RECORDED INFORMATION:
=== Section Start ===

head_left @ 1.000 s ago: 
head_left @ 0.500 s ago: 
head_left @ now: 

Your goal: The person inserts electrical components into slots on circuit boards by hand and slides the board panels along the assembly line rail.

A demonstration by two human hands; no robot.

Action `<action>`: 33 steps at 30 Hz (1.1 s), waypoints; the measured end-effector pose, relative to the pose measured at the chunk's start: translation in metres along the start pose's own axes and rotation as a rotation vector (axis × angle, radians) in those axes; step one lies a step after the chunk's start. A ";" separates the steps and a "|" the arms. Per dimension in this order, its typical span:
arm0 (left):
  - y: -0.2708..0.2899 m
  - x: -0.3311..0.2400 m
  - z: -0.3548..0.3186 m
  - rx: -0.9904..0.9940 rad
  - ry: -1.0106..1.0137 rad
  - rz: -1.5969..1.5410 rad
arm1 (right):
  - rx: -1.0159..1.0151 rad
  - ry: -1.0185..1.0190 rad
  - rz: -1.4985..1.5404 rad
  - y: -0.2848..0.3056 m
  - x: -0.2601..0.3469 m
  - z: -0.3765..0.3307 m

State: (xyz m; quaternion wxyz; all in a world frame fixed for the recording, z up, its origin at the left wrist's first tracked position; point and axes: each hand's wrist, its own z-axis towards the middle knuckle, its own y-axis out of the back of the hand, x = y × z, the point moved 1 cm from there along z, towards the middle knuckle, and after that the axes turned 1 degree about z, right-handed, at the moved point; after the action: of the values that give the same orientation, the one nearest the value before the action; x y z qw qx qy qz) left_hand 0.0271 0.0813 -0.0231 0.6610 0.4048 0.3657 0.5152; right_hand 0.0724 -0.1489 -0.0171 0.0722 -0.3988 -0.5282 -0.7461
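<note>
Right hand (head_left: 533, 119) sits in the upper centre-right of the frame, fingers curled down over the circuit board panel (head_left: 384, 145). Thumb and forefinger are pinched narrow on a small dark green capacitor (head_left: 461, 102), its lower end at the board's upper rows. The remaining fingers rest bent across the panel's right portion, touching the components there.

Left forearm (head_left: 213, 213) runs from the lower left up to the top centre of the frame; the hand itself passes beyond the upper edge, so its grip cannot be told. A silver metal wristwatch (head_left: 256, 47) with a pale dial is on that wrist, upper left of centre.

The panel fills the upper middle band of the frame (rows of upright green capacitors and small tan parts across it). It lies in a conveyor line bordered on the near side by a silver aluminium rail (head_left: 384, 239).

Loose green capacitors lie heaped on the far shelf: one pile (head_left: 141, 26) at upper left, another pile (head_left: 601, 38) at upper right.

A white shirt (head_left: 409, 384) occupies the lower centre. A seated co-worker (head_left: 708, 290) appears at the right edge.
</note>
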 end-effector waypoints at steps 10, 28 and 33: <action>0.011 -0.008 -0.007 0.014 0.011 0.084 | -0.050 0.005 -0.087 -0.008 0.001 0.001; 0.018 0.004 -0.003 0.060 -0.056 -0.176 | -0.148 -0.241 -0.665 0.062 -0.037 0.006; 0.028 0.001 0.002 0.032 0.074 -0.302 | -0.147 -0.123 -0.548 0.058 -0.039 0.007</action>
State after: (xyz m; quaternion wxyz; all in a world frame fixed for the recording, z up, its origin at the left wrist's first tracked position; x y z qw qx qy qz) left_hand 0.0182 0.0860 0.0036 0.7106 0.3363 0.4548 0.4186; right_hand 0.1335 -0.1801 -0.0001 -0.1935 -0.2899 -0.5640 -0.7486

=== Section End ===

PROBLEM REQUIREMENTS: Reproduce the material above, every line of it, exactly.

RESPONSE TO THIS EXERCISE:
head_left @ 1.000 s ago: 
head_left @ 0.500 s ago: 
head_left @ now: 

Your goal: The person inserts electrical components into slots on circuit boards by hand and slides the board panels along the assembly line rail.

A demonstration by two human hands; no robot.

Action `<action>`: 33 steps at 30 Hz (1.1 s), waypoints; the measured end-effector pose, relative to the pose measured at the chunk's start: translation in metres along the start pose's own axes and rotation as a rotation vector (axis × angle, radians) in those axes; step one lies a step after the chunk's start. A ";" separates the steps and a "|" the arms. Per dimension in this order, its typical span:
arm0 (left):
  - y: -0.2708..0.2899 m
  - x: -0.3311..0.2400 m
  - z: -0.3548..0.3186 m
  - rx: -0.9904..0.9940 rad
  - ry: -1.0106..1.0137 rad
  - rz: -1.5969..1.5410 rad
arm1 (right):
  - rx: -1.0159..1.0151 rad
  - ry: -1.0185..1.0190 rad
  - rz: -1.4985..1.5404 rad
  - y: -0.2848..0.3056 m
  - x: -0.2601..0.3469 m
  - z: -0.3765..0.3307 m

State: (xyz m; quaternion wxyz; all in a world frame fixed for the recording, z up, its origin at the left wrist's first tracked position; point and axes: each hand's wrist, its own z-axis towards the middle knuckle, its own y-axis out of the back of the hand, x = y × z, the point moved 1 cm from there along z, towards the middle knuckle, and after that the axes turned 1 degree about z, right-handed, at the moved point; after the action: of the values that give the same orientation, the one nearest the value before the action; x y z qw qx qy qz) left_hand 0.0271 0.0813 -0.0231 0.6610 0.4048 0.3657 0.5152; right_hand 0.0724 -0.1489 -0.0171 0.0722 -0.3988 -0.5282 -0.7461
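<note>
Right hand (head_left: 533, 119) sits in the upper centre-right of the frame, fingers curled down over the circuit board panel (head_left: 384, 145). Thumb and forefinger are pinched narrow on a small dark green capacitor (head_left: 461, 102), its lower end at the board's upper rows. The remaining fingers rest bent across the panel's right portion, touching the components there.

Left forearm (head_left: 213, 213) runs from the lower left up to the top centre of the frame; the hand itself passes beyond the upper edge, so its grip cannot be told. A silver metal wristwatch (head_left: 256, 47) with a pale dial is on that wrist, upper left of centre.

The panel fills the upper middle band of the frame (rows of upright green capacitors and small tan parts across it). It lies in a conveyor line bordered on the near side by a silver aluminium rail (head_left: 384, 239).

Loose green capacitors lie heaped on the far shelf: one pile (head_left: 141, 26) at upper left, another pile (head_left: 601, 38) at upper right.

A white shirt (head_left: 409, 384) occupies the lower centre. A seated co-worker (head_left: 708, 290) appears at the right edge.
</note>
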 end-effector waypoints at steps 10, 28 and 33: <action>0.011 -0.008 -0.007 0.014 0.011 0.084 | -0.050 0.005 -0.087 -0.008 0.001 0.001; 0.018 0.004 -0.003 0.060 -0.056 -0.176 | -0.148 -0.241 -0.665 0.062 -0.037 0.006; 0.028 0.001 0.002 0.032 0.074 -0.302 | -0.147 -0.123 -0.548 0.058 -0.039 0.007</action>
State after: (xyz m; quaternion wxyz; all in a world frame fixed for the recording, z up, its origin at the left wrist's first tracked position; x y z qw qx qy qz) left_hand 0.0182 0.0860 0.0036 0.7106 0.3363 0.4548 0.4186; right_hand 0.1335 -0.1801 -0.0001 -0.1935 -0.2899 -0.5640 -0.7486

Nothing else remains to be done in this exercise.